The autonomic networking research primarily focuses on autonomous sensor/actuator networks that consist of a large number of small and cheap sensor nodes and a team of mobile robots. Sensor nodes contain a sensing unit, a processor, energy supply, and a wireless communication adapter; sensor networks can be used to collect, process, and communicate measurement data. Such systems provide many design challenges on several abstraction layers, including medium access control, ad-hoc routing, self-organization, large-scale distributed information processing in the presence of severe resource restrictions, dynamic topologies and frequent failures. Mobile robots extend the possibilities of stationary sensor networks by the abilities of locomotion and real interaction with the environment. Important research questions in both stationary as well as mobile sensor networks are QoS aspects such as energy efficiency, performance, dependability, and security. We also investigate how concepts from cellular and molecular biology (e.g., cellular signaling pathways) can be applied in autonomous sensor/actuator networks. Finally, we work on new concepts for network monitoring and intrusion detection in the area of network security.

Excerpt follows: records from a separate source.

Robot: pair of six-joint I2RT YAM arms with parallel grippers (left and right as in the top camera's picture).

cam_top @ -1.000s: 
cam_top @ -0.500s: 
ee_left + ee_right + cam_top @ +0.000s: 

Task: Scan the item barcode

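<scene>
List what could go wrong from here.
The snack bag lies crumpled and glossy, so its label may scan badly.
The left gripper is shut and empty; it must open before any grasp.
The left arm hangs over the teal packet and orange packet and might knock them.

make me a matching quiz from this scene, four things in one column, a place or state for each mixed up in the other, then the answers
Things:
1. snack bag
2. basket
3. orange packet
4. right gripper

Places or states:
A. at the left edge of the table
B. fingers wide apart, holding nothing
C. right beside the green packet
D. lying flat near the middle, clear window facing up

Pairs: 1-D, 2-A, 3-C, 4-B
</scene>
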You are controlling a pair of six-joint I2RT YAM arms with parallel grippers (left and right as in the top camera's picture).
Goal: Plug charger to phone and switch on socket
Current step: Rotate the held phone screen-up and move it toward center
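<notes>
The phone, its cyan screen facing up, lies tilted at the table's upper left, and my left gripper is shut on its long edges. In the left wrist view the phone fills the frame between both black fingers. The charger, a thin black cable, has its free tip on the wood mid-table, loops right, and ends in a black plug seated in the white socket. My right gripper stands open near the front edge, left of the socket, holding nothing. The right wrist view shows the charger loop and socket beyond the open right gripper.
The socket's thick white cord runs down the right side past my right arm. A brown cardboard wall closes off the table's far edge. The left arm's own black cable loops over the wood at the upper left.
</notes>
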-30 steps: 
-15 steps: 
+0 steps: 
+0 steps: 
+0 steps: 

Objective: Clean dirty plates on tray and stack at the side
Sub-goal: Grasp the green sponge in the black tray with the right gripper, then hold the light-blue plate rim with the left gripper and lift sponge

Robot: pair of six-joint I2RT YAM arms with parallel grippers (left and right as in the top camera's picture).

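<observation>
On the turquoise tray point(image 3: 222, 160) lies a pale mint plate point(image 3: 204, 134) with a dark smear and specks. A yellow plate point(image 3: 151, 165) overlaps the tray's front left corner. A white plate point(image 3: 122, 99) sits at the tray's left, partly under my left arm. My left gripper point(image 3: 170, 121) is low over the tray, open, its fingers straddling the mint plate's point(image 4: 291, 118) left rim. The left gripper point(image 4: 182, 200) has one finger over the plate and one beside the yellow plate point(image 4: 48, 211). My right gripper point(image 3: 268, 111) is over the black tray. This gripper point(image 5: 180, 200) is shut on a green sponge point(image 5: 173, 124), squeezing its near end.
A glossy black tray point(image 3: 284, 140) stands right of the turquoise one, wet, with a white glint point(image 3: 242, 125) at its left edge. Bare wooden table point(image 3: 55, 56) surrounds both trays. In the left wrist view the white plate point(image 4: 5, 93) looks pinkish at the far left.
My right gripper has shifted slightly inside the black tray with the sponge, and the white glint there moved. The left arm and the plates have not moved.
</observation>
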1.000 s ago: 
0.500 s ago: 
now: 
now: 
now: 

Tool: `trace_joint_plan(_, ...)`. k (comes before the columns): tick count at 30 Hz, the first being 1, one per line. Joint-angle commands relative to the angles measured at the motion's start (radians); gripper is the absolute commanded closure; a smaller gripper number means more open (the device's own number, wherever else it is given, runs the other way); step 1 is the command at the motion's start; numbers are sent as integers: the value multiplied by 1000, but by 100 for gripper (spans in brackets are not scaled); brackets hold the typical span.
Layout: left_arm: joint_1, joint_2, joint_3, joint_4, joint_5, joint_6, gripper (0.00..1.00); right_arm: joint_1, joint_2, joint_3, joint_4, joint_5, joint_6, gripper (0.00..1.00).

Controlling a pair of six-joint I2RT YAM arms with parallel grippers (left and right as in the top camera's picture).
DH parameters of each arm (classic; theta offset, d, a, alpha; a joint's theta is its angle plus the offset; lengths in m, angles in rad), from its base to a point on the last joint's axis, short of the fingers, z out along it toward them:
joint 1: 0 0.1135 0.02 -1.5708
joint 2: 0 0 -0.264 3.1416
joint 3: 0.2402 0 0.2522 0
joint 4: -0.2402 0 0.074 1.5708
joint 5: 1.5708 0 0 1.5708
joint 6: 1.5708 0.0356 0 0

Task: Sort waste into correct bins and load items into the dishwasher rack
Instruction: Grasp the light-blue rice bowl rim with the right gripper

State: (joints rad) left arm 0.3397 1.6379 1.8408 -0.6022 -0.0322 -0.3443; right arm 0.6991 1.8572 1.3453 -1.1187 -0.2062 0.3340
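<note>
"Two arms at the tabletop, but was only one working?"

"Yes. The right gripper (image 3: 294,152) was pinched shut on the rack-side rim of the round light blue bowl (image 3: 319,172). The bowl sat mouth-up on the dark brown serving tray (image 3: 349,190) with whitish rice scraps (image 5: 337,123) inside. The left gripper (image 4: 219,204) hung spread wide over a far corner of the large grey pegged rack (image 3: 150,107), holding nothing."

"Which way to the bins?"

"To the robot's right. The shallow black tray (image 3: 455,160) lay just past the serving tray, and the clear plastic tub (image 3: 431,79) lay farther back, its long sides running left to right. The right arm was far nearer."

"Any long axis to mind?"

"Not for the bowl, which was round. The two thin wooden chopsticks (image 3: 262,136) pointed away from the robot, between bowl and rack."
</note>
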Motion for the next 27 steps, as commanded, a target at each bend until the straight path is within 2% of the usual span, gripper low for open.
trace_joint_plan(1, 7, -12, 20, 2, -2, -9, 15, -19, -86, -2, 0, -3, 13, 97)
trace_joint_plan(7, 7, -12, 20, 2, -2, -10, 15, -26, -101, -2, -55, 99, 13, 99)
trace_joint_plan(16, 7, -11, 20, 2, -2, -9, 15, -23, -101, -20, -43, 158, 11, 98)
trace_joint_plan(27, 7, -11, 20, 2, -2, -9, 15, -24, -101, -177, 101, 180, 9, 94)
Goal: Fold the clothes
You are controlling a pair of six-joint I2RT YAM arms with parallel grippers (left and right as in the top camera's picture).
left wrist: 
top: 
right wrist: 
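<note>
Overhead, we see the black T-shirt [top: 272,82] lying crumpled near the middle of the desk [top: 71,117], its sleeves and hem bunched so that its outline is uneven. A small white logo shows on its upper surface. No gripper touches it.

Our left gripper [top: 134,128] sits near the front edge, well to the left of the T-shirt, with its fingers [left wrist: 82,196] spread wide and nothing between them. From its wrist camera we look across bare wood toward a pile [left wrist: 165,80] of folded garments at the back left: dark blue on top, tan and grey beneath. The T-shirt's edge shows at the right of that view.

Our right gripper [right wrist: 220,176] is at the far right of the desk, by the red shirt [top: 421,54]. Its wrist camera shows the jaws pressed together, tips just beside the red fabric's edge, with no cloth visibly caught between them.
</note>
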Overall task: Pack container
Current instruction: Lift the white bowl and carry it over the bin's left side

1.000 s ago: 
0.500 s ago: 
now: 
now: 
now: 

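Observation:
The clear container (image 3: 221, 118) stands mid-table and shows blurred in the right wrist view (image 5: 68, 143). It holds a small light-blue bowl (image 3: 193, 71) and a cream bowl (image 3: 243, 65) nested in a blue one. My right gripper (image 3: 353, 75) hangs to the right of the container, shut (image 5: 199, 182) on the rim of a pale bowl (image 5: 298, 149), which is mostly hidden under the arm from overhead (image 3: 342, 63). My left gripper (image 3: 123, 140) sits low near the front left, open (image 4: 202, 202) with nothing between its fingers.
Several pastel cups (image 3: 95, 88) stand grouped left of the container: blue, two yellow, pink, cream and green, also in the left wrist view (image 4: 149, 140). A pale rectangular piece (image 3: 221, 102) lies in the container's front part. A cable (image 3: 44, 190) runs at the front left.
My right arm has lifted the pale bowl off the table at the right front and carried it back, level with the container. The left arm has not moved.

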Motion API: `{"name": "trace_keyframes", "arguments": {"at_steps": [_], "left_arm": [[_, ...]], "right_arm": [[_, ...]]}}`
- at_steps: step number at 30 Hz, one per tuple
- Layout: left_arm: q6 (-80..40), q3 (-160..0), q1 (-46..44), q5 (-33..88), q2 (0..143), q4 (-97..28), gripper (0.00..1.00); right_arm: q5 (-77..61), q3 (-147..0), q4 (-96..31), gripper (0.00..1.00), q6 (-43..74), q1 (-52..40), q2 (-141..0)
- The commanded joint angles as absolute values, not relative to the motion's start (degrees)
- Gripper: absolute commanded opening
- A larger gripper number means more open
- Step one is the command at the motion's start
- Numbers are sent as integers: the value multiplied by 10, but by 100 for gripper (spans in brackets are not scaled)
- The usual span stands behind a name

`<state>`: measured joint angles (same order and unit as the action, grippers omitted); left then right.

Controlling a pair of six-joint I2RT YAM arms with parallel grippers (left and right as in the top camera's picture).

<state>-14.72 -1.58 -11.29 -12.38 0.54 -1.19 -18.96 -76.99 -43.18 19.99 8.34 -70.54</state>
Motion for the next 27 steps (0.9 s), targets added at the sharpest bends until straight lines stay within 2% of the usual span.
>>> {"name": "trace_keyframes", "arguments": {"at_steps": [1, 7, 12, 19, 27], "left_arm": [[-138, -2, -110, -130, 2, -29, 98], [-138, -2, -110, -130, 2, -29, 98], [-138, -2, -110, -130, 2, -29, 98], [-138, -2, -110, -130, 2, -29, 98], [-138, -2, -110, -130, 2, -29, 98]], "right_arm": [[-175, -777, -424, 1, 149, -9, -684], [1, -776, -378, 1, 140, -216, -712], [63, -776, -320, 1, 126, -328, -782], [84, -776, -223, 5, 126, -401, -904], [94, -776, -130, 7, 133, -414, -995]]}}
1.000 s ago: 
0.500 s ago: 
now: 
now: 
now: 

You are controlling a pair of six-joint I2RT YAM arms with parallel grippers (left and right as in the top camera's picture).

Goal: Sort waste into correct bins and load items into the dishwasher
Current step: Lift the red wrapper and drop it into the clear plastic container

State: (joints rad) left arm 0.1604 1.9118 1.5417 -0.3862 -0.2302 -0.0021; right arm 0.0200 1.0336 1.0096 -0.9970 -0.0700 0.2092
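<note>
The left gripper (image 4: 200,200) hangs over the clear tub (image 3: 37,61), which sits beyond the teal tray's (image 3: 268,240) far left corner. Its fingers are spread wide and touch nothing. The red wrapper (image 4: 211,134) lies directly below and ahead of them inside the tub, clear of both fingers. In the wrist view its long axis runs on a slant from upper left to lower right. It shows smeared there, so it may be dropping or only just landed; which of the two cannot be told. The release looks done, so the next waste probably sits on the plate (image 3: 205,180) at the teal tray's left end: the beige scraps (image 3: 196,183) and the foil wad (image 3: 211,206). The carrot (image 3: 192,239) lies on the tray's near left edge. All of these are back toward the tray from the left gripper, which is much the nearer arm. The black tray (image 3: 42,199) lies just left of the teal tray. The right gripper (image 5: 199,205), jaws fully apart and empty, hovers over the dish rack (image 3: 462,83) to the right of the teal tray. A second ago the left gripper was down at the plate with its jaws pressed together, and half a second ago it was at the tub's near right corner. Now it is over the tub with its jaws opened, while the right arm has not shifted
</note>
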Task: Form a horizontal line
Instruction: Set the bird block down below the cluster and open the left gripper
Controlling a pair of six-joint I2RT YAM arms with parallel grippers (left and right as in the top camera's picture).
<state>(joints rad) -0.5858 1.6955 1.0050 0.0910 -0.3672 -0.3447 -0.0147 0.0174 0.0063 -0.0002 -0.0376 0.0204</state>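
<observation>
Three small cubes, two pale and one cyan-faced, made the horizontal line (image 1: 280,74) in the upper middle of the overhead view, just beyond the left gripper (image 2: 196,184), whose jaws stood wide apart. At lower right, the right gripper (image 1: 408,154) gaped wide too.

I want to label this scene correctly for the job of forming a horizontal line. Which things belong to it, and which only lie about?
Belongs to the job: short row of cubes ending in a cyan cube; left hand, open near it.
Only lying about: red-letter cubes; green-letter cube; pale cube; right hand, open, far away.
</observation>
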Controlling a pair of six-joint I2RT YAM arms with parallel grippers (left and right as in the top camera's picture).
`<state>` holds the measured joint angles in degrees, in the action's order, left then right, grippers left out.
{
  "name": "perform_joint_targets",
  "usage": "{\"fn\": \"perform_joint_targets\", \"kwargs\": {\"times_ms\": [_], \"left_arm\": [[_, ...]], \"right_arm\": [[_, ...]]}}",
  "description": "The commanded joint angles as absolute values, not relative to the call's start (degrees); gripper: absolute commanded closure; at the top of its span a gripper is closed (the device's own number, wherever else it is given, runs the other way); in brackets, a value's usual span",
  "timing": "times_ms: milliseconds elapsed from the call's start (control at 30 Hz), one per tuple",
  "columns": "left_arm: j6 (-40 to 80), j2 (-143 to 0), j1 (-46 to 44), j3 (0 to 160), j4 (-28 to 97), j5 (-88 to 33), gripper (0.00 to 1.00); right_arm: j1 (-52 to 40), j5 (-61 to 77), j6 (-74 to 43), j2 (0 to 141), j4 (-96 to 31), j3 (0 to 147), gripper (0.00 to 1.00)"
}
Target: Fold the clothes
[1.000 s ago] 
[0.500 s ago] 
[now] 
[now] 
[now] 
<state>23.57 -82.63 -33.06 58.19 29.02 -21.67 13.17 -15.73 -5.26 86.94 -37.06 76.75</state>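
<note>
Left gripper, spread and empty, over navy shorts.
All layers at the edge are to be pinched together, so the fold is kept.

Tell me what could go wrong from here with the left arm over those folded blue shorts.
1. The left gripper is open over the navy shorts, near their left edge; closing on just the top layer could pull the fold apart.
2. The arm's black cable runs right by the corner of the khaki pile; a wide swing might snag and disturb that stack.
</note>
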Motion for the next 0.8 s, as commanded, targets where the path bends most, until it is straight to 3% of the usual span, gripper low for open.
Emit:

The group is organized into three teams which focus on the following research areas:

Quality-of-Service (Coordination: Armin Heindl)
Methods for the measurement, simulation, and analysis are developed and investigated in experimental network scenarios. A GPS-based measurement infrastructure has been developed for highly precise and high-volume measurements. Simulation models are built either with commercial UML tools or with WinPEPSY, a tool allowing for queuing network models. Special emphasis is given on innovative analysis methods for models with a large state space and with general distributions (non-Markovian models), analysis of large queuing networks by traffic-based decomposition and matrix-analytic techniques, as well as deterministic analysis based on network calculus (for providing QoS guarantees).
In late 2006 we started two cooperations with AUDI AG Ingolstadt on the topics

• Software-in-the-Loop Simulation and Testing of Highly Dependable Distributed Automotive Applications
• Transmission of Safety-Relevant Sensor Data in Intra-Car Communication Systems.

• GPS-based measurement infrastructure for a Web cluster
• online and offline clock synchronization
• UML simulation models
• analysis of queuing networks by traffic-based decomposition and matrix-analytic methods
• correlated input modeling by Markovian arrival processes
• WinPEPSY: a modeling tool based on queuing networks
• analysis of large non-Markovian models by iterative rate adjustments
• network calculus and optimization
• performance impact factors in WLANs
• QoS of mechanisms for distributing traffic control messages

• statistical testing based on scenario descriptions
• enhancement of statistical scenario-based testing for QoS testing using UML
• tool development for statistical sceanario-based testing
• modular software development for reconfigurable mobile systems driven by UML patterns
• software development in a mobile commerce scenario

• Sensor and Actor Networks
• Bio-inspired Networking
• Wireless Networking
• Network Monitoring and Attack Detection

The group has a PC cluster which can operate as a distributed Web server for both static or dynamic content or as an e-commerce system (a bookshop as specified by the TPC-W benchmark) and which has a measurement infrastructure for recording one-way delays, resource usages, and other relevant events. The infrastructure consists of a roof-mounted GPS antenna, several GPS receiver cards, additional hardware to distribute the PPS pulse, and modifications in the operating system kernels. It is possible to conduct measurements with high data volume and microsecond precision. A WLAN has the same measurement infrastructure. A robot assisted sensor network is available and consists of three Robertino robots and a number of sensor motes. The group also develops a soccer robot configuration close to the RoboCup F180 rules which includes an adapted measurement infrastructure.

• AUDI AG, Ingolstadt
• BMW, Science and Traffic Policy, München
• Computer Systems and Networks Group (University of Turin, Prof. G. Balbo, Dr. M. Gribaudo)
• Computer Networks and Internet Group (University of Tübingen, Prof. G. Carle)
• Fraunhofer Institut Integrierte Schaltungen (several departments, Erlangen Tennenlohe)
• Inchron GmbH
• method park Software AG
• Prozeßdatenverarbeitung und Robotik (TU Berlin, Prof. G. Hommel)
• Performability Engineering Research Group (University of Illinois, Prof. W. Sanders)
• Siemens A & D
• Siemens Medical Solutions
• Vodafone Group R&D Germany, München
• Carnegie Mellon University, Prof. O. Tonguz

In 2009 we organized the following conferences and workshops:

• IEEE ISWCS 2009 (The Sixth International Symposium on Wireless Communication Systems)
• IEEE WSNS 2009 (The Fifth IEEE International Workshop on Wireless and Sensor Networks Security)
• IEEE VNC 2009 (The First IEEE Vehicular Networking Conference)
• PMCCS 2009 (The International Workshop on Performability Modeling of Computer and Communication Systems)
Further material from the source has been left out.